# Changing saving location for file downloads in Windows 10



## Sneakers (Jun 29, 2016)

I had Win 7, and when saving a file, it would ask me where to save it, and then could pick a folder I wanted...now I have Win 10, and saves everything in one folder location without being asked if I wanted to choose the folder I wanted. I can't even change folders of where things get sent to if I can't choose a folder each time I save a file.

Thanks.


----------



## Sergei Nóhomo (Jun 29, 2016)

Sneakers said:


> now I have Win 10



I found your problem my friend. You're using shit and need to change to Win 7 ASAP


----------



## Sneakers (Jun 29, 2016)

I would if I could...but dont know where my win 7 disc is located....system came with it, and didnt have much choice on it. :/


----------



## Sergei Nóhomo (Jun 29, 2016)

I guess you'll have to suffer then my friend :c

Just be glad your system locale wasn't set to Spain while on the donkey cart ride through Belize


----------



## darien (Jun 29, 2016)

Sneakers said:


> I would if I could...but dont know where my win 7 disc is located....system came with it, and didnt have much choice on it. :/


System came with Windows 7(or 8.1) or Windows 10?
Fact is, if you have a valid COA(Certificate of Authenticity- also known as that shiny sticker with your windows product-key on it) you usually have downgrade rights that you can exercise. If the system came with Windows 7 or 8 and not Windows 10- and you recently chose to 'upgrade' to 10, you can typically go back to Windows 7 (or 8, respectively) within 30 days fairly easily. To access this, open the Start menu and select Settings. Click the “Update & security” icon and select “Recovery.” You should see a “Go back to Windows 7” or “Go back to Windows 8.1” option. Click the Get started button to get rid of your Windows 10 installation and restore your previous version of windows.

Now depending on what you're trying to accomplish and that you (unfortunately) have chosen to stick with Windows 10- there are a few different ways you can go about it.

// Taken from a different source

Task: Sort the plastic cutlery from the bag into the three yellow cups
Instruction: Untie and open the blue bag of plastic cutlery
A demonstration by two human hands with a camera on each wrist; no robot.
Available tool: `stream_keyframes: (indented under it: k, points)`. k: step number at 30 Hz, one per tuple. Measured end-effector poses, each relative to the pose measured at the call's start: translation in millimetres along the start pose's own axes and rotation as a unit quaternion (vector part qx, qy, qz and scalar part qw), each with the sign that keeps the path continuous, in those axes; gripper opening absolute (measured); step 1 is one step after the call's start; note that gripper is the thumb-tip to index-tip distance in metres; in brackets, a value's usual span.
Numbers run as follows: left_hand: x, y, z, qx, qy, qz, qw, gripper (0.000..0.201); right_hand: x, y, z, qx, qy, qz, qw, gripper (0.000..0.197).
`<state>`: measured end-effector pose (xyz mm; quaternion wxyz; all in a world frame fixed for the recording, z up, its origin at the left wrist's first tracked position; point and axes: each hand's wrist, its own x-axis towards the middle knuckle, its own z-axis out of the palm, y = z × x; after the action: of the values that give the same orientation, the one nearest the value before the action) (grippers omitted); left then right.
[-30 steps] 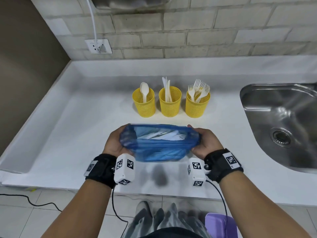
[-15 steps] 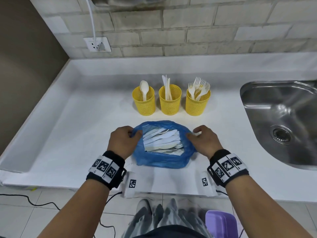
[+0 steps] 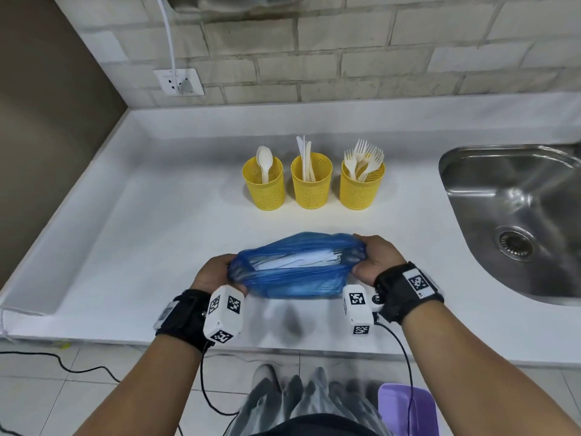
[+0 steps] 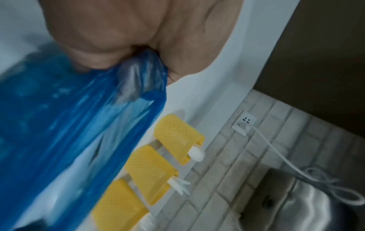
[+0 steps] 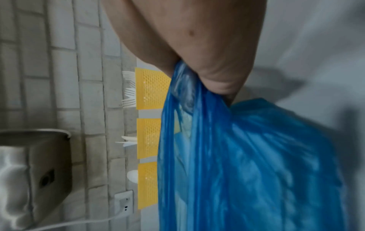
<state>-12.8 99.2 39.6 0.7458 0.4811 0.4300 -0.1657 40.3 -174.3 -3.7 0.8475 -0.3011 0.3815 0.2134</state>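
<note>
Open desk (image 3: 157, 247) between the blue bag (image 3: 295, 278) and the row of three yellow cups: clear lane for a grip reaching forward. Left of the spoon cup (image 3: 264, 187), wide bare surface out to the raised desk edge. Cups stand close together, narrow gaps between them; knife cup (image 3: 311, 184) in the middle, fork cup (image 3: 361, 187) on the right. Cutlery sticks up above each rim, so entry from above is partly blocked, most in the fork cup. Sink (image 3: 518, 221) drops away on the right. Brick wall (image 3: 345, 58) behind the cups.
</note>
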Motion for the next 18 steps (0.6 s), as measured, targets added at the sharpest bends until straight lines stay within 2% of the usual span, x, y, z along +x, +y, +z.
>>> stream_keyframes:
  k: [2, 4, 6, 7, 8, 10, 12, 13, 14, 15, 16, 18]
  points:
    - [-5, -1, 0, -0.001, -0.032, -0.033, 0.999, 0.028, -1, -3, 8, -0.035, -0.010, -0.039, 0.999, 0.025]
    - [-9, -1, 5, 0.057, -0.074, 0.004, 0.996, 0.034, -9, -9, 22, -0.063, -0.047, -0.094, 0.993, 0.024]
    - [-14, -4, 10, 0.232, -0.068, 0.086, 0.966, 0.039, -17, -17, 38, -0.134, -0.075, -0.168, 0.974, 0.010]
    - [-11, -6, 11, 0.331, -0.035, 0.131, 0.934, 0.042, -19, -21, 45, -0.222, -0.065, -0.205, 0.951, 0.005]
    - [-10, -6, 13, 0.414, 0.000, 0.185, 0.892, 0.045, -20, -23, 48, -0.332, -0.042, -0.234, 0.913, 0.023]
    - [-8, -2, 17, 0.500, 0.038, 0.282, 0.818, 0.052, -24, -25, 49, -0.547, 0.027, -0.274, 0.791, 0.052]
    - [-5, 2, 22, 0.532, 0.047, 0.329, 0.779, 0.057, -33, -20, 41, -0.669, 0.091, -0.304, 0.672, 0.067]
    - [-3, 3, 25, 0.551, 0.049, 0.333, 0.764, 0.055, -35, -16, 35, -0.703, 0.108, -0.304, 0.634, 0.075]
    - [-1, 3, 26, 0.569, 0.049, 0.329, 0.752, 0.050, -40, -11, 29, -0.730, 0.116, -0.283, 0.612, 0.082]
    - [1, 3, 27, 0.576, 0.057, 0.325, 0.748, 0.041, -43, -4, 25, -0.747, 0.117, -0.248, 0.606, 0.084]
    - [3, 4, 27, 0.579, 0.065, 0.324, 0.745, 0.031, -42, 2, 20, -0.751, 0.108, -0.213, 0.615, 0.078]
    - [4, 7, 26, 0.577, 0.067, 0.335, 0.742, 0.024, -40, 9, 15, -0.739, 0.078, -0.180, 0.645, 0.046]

If you're trying to save files onto a different drive you can just search from the Start Menu for "default save locations" and then click the "default save locations" result which should have a 'system settings' caption under it and a gear icon. Clicking that will bring you to a dialog box where you can select the drive you want it to save to and it will create a folder with your windows user name and a few subfolders for your files. It will also save any new downloads to those folders- but it will not move existing files as previous versions of windows did, you'll have to do that manually.

If you're trying to change your default download directory for your browser(eg browsing FA and saving images to your local computer), there are browser specific settings available for most major browsers. Each link below points to an appropriate tutorial.
Chrome
FireFox
Edge
Safari
Opera


----------



## Sneakers (Jun 30, 2016)

Windows 10 came with the system....my other system has Windows 7. 

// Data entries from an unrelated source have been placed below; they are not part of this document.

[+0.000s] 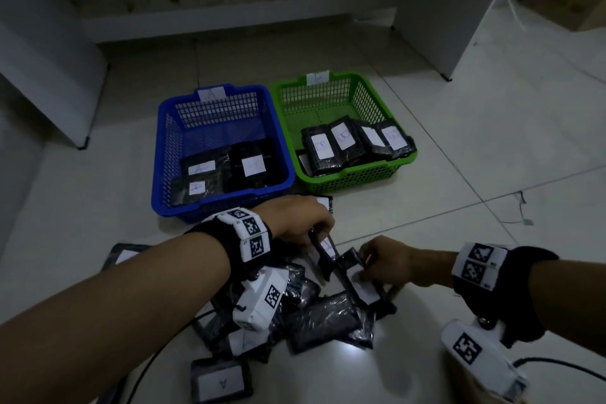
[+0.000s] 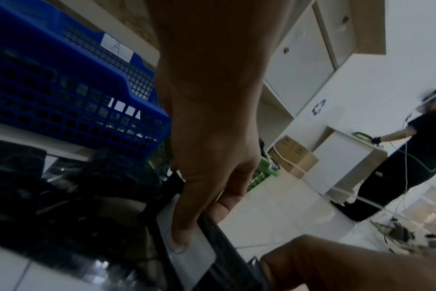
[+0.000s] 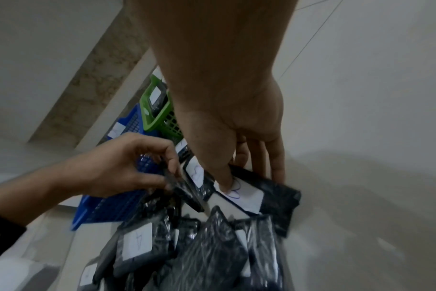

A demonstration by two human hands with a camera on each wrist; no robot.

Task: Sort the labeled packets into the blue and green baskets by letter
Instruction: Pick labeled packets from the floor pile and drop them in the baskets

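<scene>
The left hand (image 1: 301, 220) pinches a black plastic packet with a white paper label (image 1: 324, 251), tilted up on edge out of the heap; in the left wrist view the thumb lies flat on the label and the fingers curl behind. Held that way, the label probably turns toward the face for reading. The letter on it looks like a B in the right wrist view, though it is blurred.

Just beside it, the right hand (image 1: 388, 261) has its thumb pressed on the label of a second black packet (image 3: 247, 196) that lies on the pile, with the other fingers reaching past the packet's far edge. The scrawl there also looks like a B. I judge this a grip in the making; whether the fingers already close under the packet I cannot tell.

Below both hands, on the tiled floor (image 1: 492, 174), lies the unsorted heap of black packets (image 1: 324, 315), some label-up with an A, some face-down.

Beyond the left hand stands the blue plastic mesh basket (image 1: 164, 154), tagged A on its far rim, holding three labelled packets that lie flat. Beyond the right hand, touching the blue one's side, is the green plastic mesh basket (image 1: 370, 88), holding about four packets that lean in a row; a B shows on some.
</scene>
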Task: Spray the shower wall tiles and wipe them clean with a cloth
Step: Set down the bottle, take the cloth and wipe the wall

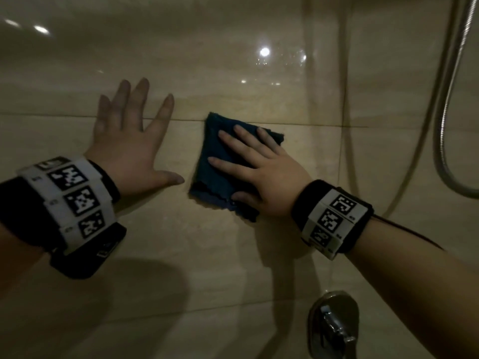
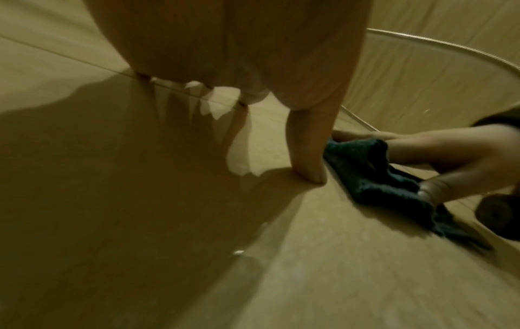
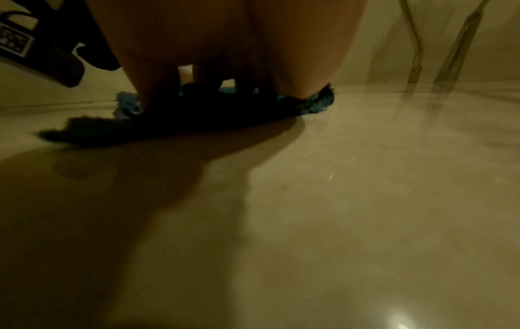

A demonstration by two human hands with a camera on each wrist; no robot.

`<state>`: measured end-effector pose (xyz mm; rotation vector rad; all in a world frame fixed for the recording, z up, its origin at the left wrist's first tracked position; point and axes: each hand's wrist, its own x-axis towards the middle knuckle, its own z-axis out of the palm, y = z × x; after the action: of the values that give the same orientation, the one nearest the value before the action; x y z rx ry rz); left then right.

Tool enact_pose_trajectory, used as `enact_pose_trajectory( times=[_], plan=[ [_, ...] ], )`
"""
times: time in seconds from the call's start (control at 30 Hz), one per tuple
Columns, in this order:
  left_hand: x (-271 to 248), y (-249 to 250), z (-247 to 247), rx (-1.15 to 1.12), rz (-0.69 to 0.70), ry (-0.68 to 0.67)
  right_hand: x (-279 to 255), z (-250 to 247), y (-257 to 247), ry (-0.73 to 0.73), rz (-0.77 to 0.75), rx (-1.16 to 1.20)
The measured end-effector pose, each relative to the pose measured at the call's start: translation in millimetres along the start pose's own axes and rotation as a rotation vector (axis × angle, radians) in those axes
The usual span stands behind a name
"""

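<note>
A folded dark blue cloth lies flat against the glossy beige wall tiles. My right hand presses on it with straight, spread fingers, thumb at its lower edge. In the right wrist view the cloth shows under the palm. My left hand lies flat on the tile just left of the cloth, fingers spread, holding nothing; its thumb nearly touches the cloth's edge. No spray bottle is in view.
A metal shower hose hangs in a loop at the right. A chrome tap fitting sticks out of the wall below my right forearm. Grout lines cross the tiles. The lighting is dim, with bright reflections high on the wall.
</note>
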<state>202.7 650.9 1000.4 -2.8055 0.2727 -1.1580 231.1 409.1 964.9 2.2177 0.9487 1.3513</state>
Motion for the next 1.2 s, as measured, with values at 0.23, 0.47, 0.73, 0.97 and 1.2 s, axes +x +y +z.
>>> enact_pose_trajectory(
  times=[0.23, 0.47, 0.73, 0.97, 1.2],
  plan=[
    [7, 27, -2, 0.011, 0.031, 0.007, 16, -29, 44, -0.096, 0.032, -0.021],
    [22, 50, -6, 0.030, -0.010, 0.020, 35, -58, 87, -0.120, 0.081, -0.071],
    [22, 59, -7, 0.011, -0.046, 0.020, 19, -47, 77, -0.097, 0.066, -0.060],
    [20, 68, -9, 0.004, -0.042, 0.005, -10, -29, 64, -0.105, 0.062, -0.054],
    [22, 74, -11, 0.027, -0.021, -0.006, -24, -25, 52, -0.151, 0.104, -0.036]
  ],
)
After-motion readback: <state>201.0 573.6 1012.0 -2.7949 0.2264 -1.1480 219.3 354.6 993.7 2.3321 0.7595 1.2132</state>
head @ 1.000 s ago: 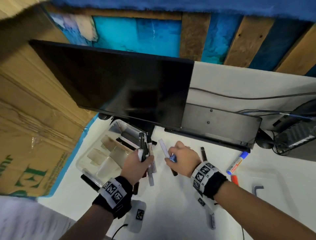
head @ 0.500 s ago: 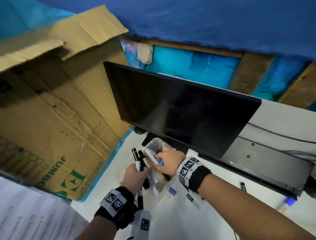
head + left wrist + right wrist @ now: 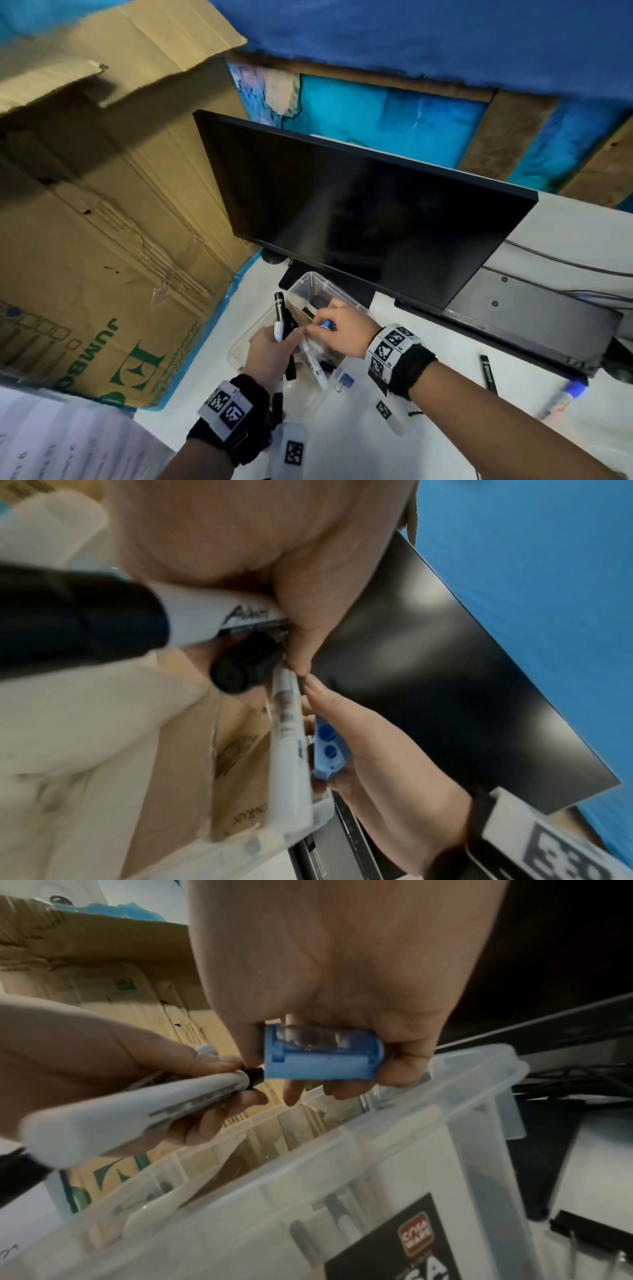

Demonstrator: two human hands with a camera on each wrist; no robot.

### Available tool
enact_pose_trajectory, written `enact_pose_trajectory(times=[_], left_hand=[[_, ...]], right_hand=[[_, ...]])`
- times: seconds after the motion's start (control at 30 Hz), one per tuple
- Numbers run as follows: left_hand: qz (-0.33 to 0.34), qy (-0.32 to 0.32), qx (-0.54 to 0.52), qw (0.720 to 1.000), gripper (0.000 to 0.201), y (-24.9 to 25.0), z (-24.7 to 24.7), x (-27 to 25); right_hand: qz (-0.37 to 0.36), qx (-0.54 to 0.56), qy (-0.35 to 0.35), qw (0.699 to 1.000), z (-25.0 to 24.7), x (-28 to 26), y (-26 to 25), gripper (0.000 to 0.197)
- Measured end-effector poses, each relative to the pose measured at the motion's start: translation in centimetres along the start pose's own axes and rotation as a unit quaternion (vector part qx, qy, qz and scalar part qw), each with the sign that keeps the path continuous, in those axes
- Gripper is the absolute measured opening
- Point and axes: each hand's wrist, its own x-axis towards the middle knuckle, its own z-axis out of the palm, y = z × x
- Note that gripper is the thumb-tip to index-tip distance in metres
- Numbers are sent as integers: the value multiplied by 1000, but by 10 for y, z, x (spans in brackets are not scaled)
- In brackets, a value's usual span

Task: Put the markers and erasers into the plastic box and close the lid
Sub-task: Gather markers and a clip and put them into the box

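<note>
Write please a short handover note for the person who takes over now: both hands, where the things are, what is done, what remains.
Left hand: grips a bundle of markers above the plastic box.
Right hand: holds a small blue block, probably an eraser, over the open box; its fingertips touch the tip of a white marker from the left bundle.
Done: some items already lie in the box.
Left: drop in both handfuls, collect the black marker and the blue-capped marker lying on the table, close the lid (not in view).
</note>
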Motion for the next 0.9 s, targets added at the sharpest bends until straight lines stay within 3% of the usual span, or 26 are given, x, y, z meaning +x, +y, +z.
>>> enact_pose_trajectory(times=[0.2,0.4,0.53,0.67,0.8,0.9], left_hand=[[6,10,-63,998,21,13,6,10],[-4,19,-112,994,27,14,11,13],[-10,-17,-178,984,28,12,7,13],[-3,-42,-165,985,29,11,15,12],[25,-5,-108,994,44,8,20,16],[43,46,-126,990,47,5,13,26]], right_hand=[[-9,70,1,998,-4,-3,4,23],[-8,65,6,998,-4,-4,5,30],[-20,98,0,995,-4,-6,8,34],[-27,129,1,991,1,-7,6,28],[-15,123,9,992,0,-7,9,26],[-6,45,-2,999,-5,-11,16,31]])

Thanks got it sorted out...never thought of going into Firefox's settings to set it to save anywhere you want.


----------



## Sergei Nóhomo (Jun 30, 2016)

Sneakers said:


> Windows 10 came with the system....my other system has Windows 7.
> 
> Thanks got it sorted out...never thought of going into Firefox's settings to set it to save anywhere you want.



My condolence, friendo


----------



## jayhusky (Jul 1, 2016)

I'm guessing, since you don't mention it, that your using IE11/12 or Edge. (For all other browsers the process is pretty straight forward)

For IE/Edge


*Change the default download folder on your PC*

Open Internet Explorer, select the Tools  button, and then select View downloads.
In the View Downloads dialog box, select Options in the lower left hand corner.
Choose a different default download location by selecting Browse, and then select OK when you're done.
_Taken from: https://support.microsoft.com/en-gb/help/17436/windows-internet-explorer-download-files-from-web


This link covers all other browsers --> http://www.thewindowsclub.com/change-download-location-ie-chrome_


----------



## darien (Jul 1, 2016)

jayhusky said:


> I'm guessing, since you don't mention it, that your using IE11/12 or Edge. (For all other browsers the process is pretty straight forward)

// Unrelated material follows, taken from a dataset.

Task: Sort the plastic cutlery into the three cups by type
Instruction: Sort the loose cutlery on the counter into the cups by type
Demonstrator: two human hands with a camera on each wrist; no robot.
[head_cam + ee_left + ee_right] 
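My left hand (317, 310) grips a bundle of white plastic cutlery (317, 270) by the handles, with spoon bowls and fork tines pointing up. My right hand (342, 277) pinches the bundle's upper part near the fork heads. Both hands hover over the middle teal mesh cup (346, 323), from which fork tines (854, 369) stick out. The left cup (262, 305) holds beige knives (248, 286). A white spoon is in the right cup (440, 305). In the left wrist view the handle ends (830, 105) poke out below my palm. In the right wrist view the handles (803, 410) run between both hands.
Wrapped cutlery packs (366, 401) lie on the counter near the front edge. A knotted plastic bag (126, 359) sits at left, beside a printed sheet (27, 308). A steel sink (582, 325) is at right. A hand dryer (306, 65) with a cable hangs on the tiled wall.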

Reading other replies in the thread helps avoid redundant posts and may provide more information when making your own post. :3 

He was using FireFox and has already solved his problem by following a guide I posted a link to. 

It should be noted that the process is different between IE and Edge, though you'll find the vast majority of Windows 10 users who are not using a third party browser such as Firefox, chrome, opera, etc. tend to be using Edge as IE is hidden away (but still present in Windows 10)


----------